Hey lovelies... As the end of 2012 draws nearer and nearer, I am feeling rather reflective. I doubt I'm alone in this. When something comes to an end, it's always a great opportunity to look back, reflect and ask yourself why the heck you cried tears for someone that was no where near worth it lol.
2012 has been an interesting year for me. There have been some major highs and of course, some not so great moments when I wasn't even sure how I would get through.... Buuuuut, I did! Thank you Lord. :D
I wanted to share my happiest and saddest times of this year with you in the hope that it will inspire or encourage you in some way.
One of the best, if not THE best moment of 2012 was being given an opportunity to present a show on BBC Radio 1Xtra for a month. This was pretty awesome and a big accomplishment for me and my co-presenter! Some people don't understand the hustle, the passion or the amount of hard work that goes into doing what I do. Trying to become a successful and well established radio broadcaster requires a lot of sacrifice, so when you see the fruits of your labour, it is beautiful beyond words.
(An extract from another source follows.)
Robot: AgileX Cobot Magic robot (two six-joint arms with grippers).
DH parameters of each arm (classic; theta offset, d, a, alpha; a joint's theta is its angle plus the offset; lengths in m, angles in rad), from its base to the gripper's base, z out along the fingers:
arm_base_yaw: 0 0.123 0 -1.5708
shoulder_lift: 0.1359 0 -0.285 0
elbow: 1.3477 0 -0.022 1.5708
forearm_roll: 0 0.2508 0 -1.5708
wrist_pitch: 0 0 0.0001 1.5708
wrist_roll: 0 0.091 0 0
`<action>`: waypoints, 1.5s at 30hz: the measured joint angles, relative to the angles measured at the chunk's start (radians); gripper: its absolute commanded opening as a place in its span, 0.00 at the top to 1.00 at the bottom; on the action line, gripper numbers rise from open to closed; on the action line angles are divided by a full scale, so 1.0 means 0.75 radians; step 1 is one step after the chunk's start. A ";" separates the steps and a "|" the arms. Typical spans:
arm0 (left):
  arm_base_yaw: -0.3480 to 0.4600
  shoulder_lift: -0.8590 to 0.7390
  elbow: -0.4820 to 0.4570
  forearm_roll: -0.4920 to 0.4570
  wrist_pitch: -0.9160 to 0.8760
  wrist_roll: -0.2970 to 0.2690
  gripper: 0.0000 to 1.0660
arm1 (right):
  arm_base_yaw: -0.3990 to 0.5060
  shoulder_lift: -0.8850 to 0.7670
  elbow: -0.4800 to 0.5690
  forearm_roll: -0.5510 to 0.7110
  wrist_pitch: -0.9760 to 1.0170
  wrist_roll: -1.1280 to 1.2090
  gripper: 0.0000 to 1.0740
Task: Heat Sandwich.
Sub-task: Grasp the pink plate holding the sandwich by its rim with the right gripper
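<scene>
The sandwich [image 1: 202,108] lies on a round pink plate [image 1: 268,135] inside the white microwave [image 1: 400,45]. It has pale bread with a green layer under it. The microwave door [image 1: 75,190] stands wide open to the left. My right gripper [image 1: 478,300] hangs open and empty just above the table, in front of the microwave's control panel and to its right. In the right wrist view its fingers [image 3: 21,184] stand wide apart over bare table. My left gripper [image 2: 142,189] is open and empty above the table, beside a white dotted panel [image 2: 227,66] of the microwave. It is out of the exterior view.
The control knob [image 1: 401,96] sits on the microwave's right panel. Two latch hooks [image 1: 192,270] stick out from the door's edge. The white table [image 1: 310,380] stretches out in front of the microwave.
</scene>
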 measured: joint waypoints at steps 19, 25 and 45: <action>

Watch this space for 2013!
When someone or something makes you unhappy, get the f**k away from that person or that situation. This sounds pretty obvious- I know! But when you're in the situation it is never this obvious or this easy. I found myself in a very messed up situation with someone and all it did was drain my energy, piss me off and leave me feeling low (pretty much everyday). I look back now and want to scream at myself and give myself a bloody good slap for staying in it for so long, knowing how unhappy that person made me feel. I know why I did it. I wanted to exhaust ALL avenues before I gave up on it and I guess I wanted to prove that I was strong and a fighter, but at what cost??? My health? My happiness? My sanity! (that's how it felt at times).